# Data items
┄┄┄┄┄┄
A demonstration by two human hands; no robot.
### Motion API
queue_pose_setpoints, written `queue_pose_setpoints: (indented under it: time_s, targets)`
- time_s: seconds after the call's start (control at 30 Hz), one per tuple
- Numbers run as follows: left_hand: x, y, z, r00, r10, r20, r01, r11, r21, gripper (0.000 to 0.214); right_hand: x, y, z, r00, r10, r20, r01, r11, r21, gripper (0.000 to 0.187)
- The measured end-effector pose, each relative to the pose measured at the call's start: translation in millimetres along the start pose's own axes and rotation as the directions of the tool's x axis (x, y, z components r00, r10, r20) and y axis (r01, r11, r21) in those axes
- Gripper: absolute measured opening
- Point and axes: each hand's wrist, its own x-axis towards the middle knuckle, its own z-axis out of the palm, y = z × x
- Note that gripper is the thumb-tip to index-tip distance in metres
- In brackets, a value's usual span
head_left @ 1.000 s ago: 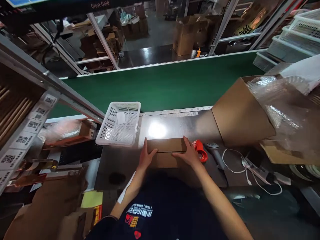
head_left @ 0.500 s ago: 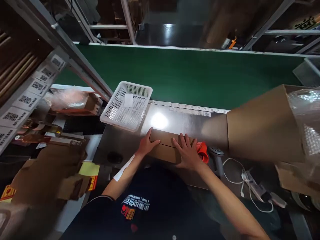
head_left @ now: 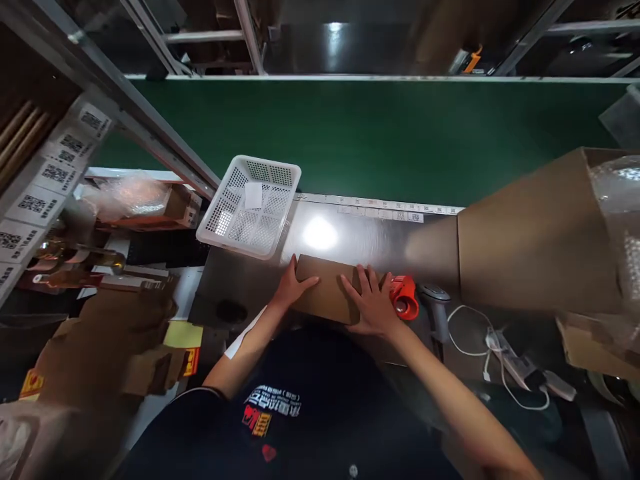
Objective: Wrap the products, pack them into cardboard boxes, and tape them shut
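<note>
A small brown cardboard box (head_left: 327, 283) lies on the metal table just in front of my body. At its left end is my left hand (head_left: 293, 283), the thumb across the top and the other fingers along the side. My right hand (head_left: 374, 303) grips the right end, with its fingers spread over the top. Close beside the right fingers stands a red tape dispenser (head_left: 404, 298). A strip of white paper or tape (head_left: 245, 333) sticks to my left forearm.
A white perforated basket (head_left: 250, 207) with a paper slip stands left. At right are a barcode scanner (head_left: 435, 307), a large carton (head_left: 535, 233) with bubble wrap, and a power strip (head_left: 515, 363). Beyond the table runs a green conveyor belt (head_left: 380, 140).
The dark seam along the box's top no longer shows; its upper face looks plain. Both hands stay on the box in nearly the same place. The view has shifted slightly.
</note>
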Motion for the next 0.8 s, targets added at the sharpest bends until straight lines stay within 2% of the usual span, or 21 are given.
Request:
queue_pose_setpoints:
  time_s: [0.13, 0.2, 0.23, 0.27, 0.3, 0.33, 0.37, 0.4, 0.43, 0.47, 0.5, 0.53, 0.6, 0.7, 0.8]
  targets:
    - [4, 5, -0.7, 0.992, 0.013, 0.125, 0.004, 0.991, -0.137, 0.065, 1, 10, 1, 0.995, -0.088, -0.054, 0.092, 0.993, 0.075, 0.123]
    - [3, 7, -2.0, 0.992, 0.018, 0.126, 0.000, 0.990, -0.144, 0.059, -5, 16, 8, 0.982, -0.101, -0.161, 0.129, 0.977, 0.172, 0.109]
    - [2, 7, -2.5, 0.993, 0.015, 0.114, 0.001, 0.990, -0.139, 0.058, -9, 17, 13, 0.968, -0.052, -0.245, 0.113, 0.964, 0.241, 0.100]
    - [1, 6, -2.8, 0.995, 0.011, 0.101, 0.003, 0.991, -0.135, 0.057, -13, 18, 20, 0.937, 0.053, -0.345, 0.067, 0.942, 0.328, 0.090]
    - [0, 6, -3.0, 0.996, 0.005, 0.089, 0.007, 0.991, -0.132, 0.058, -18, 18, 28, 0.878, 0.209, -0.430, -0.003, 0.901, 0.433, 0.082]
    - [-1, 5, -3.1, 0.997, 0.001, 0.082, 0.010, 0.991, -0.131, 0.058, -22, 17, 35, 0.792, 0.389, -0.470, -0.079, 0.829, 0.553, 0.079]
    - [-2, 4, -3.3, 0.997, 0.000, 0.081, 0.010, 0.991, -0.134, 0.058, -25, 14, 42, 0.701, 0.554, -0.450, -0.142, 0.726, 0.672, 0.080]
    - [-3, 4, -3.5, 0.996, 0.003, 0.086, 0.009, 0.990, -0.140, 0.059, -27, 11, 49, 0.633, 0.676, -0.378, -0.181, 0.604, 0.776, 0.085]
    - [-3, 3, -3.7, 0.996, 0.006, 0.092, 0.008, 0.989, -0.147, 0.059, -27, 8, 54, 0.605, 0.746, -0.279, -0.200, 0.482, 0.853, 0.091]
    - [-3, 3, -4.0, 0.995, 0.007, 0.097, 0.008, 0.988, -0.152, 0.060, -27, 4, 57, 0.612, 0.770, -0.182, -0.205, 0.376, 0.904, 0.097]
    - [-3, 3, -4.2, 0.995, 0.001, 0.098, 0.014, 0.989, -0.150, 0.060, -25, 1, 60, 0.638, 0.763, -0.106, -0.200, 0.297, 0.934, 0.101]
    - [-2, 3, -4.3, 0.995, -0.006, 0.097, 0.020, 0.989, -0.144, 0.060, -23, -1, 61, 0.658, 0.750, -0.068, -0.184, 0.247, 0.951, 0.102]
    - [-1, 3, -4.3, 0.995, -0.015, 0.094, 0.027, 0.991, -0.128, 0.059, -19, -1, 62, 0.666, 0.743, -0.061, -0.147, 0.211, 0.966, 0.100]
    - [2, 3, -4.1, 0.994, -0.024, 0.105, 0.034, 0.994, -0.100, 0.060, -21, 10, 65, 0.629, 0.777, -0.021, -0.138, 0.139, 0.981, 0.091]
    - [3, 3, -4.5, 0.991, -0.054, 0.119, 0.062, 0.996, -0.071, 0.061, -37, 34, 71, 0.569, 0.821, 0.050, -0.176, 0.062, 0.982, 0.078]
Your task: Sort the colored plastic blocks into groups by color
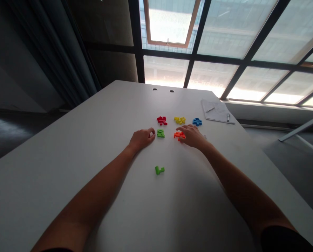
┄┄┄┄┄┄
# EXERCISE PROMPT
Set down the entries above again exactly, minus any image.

# ANSWER TO THIS PROBLEM
A demonstration by two human hands; no robot.
### Motion API
queue_pose_setpoints, written `queue_pose_setpoints: (indented under it: time_s, targets)`
- time_s: seconds after the call's start (control at 30 Hz), one per tuple
- Numbers run as follows: left_hand: x, y, z, r00, r10, r20, r01, r11, r21, gripper (0.000 to 0.214); right_hand: x, y, z, r00, r10, r20, r01, r11, r21, gripper (0.000 to 0.187)
- The measured end-effector pose, each relative to the pose measured at the call's start: translation in millimetres along the start pose's own axes and rotation as the directions of the tool's x axis (x, y, z components r00, r10, r20) and y axis (r01, r11, r21) in those axes
- Gripper: absolute measured opening
- Point and axes: each hand's wrist, its own x-axis towards the middle knuckle, its own z-axis out of the palm, y = z × x
- Note that gripper is the thumb-tip to index-tip distance in metres
- In brackets, a value's usual span
head_left @ 1.000 s ago: 
head_left @ 0.500 s ago: 
head_left @ now: 
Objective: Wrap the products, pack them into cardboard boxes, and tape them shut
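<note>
A small brown cardboard box (head_left: 327, 283) lies on the metal table just in front of my body. At its left end is my left hand (head_left: 293, 283), the thumb across the top and the other fingers along the side. My right hand (head_left: 374, 303) grips the right end, with its fingers spread over the top. Close beside the right fingers stands a red tape dispenser (head_left: 404, 298). A strip of white paper or tape (head_left: 245, 333) sticks to my left forearm.
A white perforated basket (head_left: 250, 207) with a paper slip stands left. At right are a barcode scanner (head_left: 435, 307), a large carton (head_left: 535, 233) with bubble wrap, and a power strip (head_left: 515, 363). Beyond the table runs a green conveyor belt (head_left: 380, 140).
The dark seam along the box's top no longer shows; its upper face looks plain. Both hands stay on the box in nearly the same place. The view has shifted slightly.
</note>
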Motion for the next 0.8 s, targets added at the sharpest bends until straight lines stay within 2% of the usual span, or 21 are given.
Request:
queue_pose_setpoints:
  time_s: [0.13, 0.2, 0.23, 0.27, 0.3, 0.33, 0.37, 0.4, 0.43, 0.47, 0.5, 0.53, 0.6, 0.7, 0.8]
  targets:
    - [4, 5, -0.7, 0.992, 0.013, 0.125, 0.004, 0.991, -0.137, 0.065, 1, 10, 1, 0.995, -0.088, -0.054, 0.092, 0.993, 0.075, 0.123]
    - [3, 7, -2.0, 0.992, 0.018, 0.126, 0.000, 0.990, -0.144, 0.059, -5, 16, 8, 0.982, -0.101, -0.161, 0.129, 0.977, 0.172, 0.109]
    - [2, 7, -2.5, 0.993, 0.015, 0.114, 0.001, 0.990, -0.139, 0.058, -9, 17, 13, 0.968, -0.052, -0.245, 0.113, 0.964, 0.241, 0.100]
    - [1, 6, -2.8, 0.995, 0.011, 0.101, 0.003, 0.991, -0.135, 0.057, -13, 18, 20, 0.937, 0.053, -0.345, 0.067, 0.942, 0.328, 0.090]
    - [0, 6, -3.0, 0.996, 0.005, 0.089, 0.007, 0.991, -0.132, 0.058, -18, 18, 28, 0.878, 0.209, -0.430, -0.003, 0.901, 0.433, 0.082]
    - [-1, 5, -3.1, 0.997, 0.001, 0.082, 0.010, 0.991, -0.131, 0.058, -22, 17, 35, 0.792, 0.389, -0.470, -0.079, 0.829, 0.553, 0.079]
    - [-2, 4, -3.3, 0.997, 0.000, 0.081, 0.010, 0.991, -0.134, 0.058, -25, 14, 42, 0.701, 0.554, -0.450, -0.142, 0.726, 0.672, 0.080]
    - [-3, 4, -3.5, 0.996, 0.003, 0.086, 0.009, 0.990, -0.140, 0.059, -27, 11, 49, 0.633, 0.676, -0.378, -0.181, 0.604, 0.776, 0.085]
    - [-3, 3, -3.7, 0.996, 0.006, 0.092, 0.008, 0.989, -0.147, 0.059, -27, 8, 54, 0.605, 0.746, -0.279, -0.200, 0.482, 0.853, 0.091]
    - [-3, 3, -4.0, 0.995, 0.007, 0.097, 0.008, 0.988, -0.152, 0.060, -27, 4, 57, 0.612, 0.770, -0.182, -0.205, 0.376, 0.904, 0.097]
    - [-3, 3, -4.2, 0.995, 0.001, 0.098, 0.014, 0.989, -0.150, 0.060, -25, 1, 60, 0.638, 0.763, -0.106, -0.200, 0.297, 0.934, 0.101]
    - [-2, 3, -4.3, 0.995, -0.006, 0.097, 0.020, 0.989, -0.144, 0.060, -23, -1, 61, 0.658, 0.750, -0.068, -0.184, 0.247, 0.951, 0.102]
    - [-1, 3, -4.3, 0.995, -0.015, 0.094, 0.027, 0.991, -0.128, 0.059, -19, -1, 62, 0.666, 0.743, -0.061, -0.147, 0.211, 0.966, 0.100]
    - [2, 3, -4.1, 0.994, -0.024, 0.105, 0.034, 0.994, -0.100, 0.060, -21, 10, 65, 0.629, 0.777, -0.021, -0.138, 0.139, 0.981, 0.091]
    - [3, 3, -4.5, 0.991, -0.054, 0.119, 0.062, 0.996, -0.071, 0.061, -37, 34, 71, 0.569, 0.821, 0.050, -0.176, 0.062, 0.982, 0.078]
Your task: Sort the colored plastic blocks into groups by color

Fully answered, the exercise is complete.